Bagaimana dengan ketentuan pengecualian PSBB di site? Kenyataannya, sesuai peraturan yang ada, perusahaan tambang dapat pengecualian dari peliburan tempat kerja selama PSBB, dengan catatan harus minimum jumlah karyawan bekerja, artinya bisa bebas dari sanksi PSBB jika tetap beroperasi.

Oh iya benar, itu diatur sesuai Permenkes 9/2020, dapat dilihat di Lampiran huruf D memang untuk sektor tertentu perbankan dsb, terdapat pengecualian. Khusus pengecualian bagi pertambangan batubara site ada di D. 2. 3) c) Lampiran Permenkes Nomor 9 Tahun 2020.

Selain itu, sesuai Pasal 2 ayat 1 PP 21/2020, bahwa Pemda dapat melakukan PSBB terhadap pergerakan orang dan barang untuk satu Provinsi atau Kabupaten/Kota berdasarkan persetujuan Menkes. Jadi, sebenarnya tidak bisa satu daerah serta-merta lockdown tanpa ada koordinasi terlebih dahulu secara vertikal.

REGULASI WAJIB PAHAM

Jadi, regulasi apa saja yang setidaknya harus dipahami, untuk mengetahui penerapan PSBB dan pengecualian sanksinya?

1. [WAJIB] Undang-Undang Nomor 6 Tahun 2018 tentang Kekarantinaan Kesehatan;

2. Peraturan Pemerintah Nomor 21 Tahun 2020 tentang Pembatasan Sosial Berskala Besar Dalam Rangka Percepatan Penanganan Corona Virus Disease 2019 (COVID-19);

3. Keputusan Presiden Republik Indonesia Nomor 11 Tahun 2020 tentang Penetapan Kedaruratan Kesehatan Masyarakat Corona Virus Desease 2019 (COVID- 19);

4. Keputusan Presiden Nomor 7 Tahun 2020 tentang Gugus Tugas Percepatan Penanganan Corona Virus Disease 2019 (COVID-19) sebagaimana telah diubah dengan Keputusan Presiden Nomor 9 Tahun 2020 tentang Perubahan atas Keputusan Presiden Nomor 7 Tahun 2020 tentang Gugus Tugas Percepatan Penanganan Corona Virus Disease 2019 (COVID-19);

5. [WAJIB] Peraturan Menteri Kesehatan Nomor 9 Tahun 2020 tentang Pedoman Pembatasan Sosial Berskala Besar dalam Rangka Percepatan Penanganan Corona Virus Disease 2019 (COVID-19); dan

6. Peraturan Daerah masing-masing.

*yang saya tandai [WAJIB] artinya, kiranya para pembaca memahami betul peraturan dimaksud, agar paham alur penanganan di tengah sebuah pandemi dan segala konsekuensinya.

PENUTUP

Tetap kita hormati dan ikuti arahan Pempus.
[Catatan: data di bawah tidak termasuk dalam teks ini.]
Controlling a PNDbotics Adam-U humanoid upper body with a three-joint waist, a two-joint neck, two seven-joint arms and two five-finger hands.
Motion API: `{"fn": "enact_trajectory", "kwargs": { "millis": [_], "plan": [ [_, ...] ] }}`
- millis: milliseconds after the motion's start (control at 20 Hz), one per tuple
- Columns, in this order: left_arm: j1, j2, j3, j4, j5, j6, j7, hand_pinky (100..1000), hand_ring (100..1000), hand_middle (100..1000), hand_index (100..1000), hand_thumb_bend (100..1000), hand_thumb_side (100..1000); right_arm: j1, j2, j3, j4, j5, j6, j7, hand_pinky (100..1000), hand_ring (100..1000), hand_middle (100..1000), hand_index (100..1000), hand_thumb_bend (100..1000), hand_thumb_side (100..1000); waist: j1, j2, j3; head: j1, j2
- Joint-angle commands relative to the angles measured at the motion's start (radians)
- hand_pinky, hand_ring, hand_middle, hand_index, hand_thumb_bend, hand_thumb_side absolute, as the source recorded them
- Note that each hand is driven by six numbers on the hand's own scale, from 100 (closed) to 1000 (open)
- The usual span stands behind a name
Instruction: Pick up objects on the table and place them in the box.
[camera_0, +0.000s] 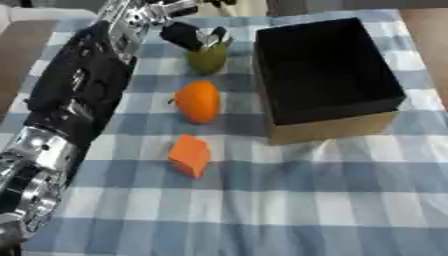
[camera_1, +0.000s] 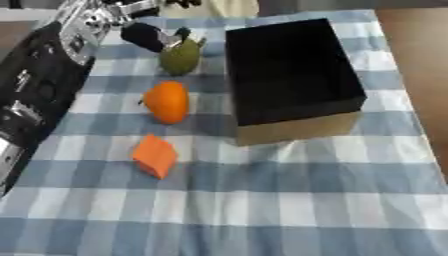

Saran saya kepada para pembaca, tetap stay at home semaksimal mungkin bagi yang bisa melaksanakannya, juga physical distancing jangan lupa. Selain itu, jangan panik, tetap tenang dalam menghadapi pandemi ini.

Dengan segala keterbatasan, saya tidak bisa menjelaskan segala hal terkait penanganan pandemi corona virus ini. Tentu ada banya hal yang seharusnya penting dibahas.

Sekali lagi, saya tegaskan tulisan ini hanya membahas regulasi sanksi dalam penerapan PSBB dan pengecualiannya, termasuk penerapan di Jakarta dan sektor pertambangan, mengingat kebetulan saya saat ini bekerja sebagai in-house lawyer dan background knwoledge saya adalah hukum tata negara (S1 dan S2).

Semoga dapat dipahami dan bermanfaat. Mohon maaf apabila terdapat kesalahan dalam memahami suatu hal, ada bahasa yang sulit dipahami, kesalahan penulisan, dan kurang lengkap tanda baca.

Terima kasih.

Jumat, 10 April 2020, jam 00:02 WIB

Muhammad Karim A

Tambahan: Saya mengucapkan terima kasih kepada para pembaca yang mengapresiasi tulisan sederhana ini sejak pagi hingga siang, termasuk beberapa diantaranya memberi masukan dan saran, sehingga pada sore hari, tepatnya jam 17.30 WIB di hari dan tanggal yang sama, dapat saya perbaiki sebagaimana seharusnya. Sekali lagi, terima kasih.